_WHAT IS BEING ASKED_
Your reply should reproduce all the data below exactly while excluding the pictures.

_DATA BELOW_

%%

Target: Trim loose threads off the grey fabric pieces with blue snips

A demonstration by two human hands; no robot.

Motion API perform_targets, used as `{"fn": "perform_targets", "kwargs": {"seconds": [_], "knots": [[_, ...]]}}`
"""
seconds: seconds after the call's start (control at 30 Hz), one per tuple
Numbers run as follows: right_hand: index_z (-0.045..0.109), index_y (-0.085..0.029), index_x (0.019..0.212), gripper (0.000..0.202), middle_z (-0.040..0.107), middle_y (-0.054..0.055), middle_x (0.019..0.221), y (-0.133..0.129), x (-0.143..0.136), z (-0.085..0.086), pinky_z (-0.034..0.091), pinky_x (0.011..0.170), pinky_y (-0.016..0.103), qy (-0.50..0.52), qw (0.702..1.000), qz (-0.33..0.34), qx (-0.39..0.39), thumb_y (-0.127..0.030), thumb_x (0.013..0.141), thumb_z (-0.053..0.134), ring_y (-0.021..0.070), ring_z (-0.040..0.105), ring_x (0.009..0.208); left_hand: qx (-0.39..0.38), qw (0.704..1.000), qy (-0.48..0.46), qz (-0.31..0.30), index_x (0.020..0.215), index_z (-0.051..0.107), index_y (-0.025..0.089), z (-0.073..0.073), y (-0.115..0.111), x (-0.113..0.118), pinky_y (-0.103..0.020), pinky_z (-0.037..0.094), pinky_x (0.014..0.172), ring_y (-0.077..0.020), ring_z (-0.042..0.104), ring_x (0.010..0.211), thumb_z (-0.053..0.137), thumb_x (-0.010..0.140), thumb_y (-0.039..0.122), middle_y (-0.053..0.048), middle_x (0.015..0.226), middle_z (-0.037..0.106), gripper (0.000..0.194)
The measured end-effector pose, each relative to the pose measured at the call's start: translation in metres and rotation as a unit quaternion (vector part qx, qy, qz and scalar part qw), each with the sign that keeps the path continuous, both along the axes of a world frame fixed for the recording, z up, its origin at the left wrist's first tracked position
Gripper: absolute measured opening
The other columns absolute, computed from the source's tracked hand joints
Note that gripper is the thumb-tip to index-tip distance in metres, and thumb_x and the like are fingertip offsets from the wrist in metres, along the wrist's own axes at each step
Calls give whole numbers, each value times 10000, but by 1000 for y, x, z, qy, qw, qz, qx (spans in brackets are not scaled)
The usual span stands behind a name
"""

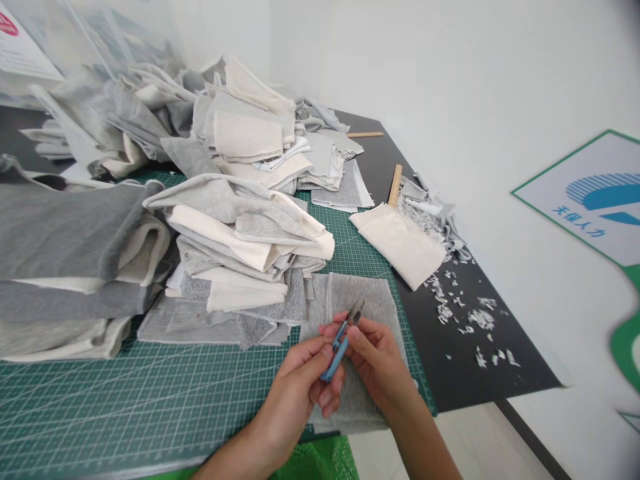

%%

_FINISHED EXERCISE_
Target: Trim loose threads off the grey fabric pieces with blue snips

A demonstration by two human hands; no robot.

Motion API perform_targets, used as `{"fn": "perform_targets", "kwargs": {"seconds": [_], "knots": [[_, ...]]}}`
"""
seconds: seconds after the call's start (control at 30 Hz), one per tuple
Numbers run as follows: right_hand: index_z (-0.045..0.109), index_y (-0.085..0.029), index_x (0.019..0.212), gripper (0.000..0.202), middle_z (-0.040..0.107), middle_y (-0.054..0.055), middle_x (0.019..0.221), y (-0.133..0.129), x (-0.143..0.136), z (-0.085..0.086), pinky_z (-0.034..0.091), pinky_x (0.011..0.170), pinky_y (-0.016..0.103), qy (-0.50..0.52), qw (0.702..1.000), qz (-0.33..0.34), qx (-0.39..0.39), thumb_y (-0.127..0.030), thumb_x (0.013..0.141), thumb_z (-0.053..0.134), ring_y (-0.021..0.070), ring_z (-0.040..0.105), ring_x (0.009..0.208); left_hand: qx (-0.39..0.38), qw (0.704..1.000), qy (-0.48..0.46), qz (-0.31..0.30), index_x (0.020..0.215), index_z (-0.051..0.107), index_y (-0.025..0.089), z (-0.073..0.073), y (-0.115..0.111), x (-0.113..0.118), pinky_y (-0.103..0.020), pinky_z (-0.037..0.094), pinky_x (0.014..0.172), ring_y (-0.077..0.020), ring_z (-0.042..0.104), ring_x (0.010..0.211), thumb_z (-0.053..0.137), thumb_x (-0.010..0.140), thumb_y (-0.039..0.122), middle_y (-0.053..0.048), middle_x (0.015..0.226), middle_z (-0.037..0.106), gripper (0.000..0.194)
The measured end-effector pose, each relative to the pose measured at the call's start: translation in metres and rotation as a unit quaternion (vector part qx, qy, qz and scalar part qw), each with the sign that keeps the path continuous, both along the axes of a world frame fixed for the recording, z up, its origin at the left wrist's first tracked position
Gripper: absolute measured opening
The other columns absolute, computed from the source's tracked hand joints
Note that gripper is the thumb-tip to index-tip distance in metres, and thumb_x and the like are fingertip offsets from the wrist in metres, along the wrist's own axes at each step
Calls give whole numbers, each value times 10000, but by 1000 for y, x, z, qy, qw, qz, qx (spans in brackets are not scaled)
The usual span stands behind a name
"""

The answer has been given in full.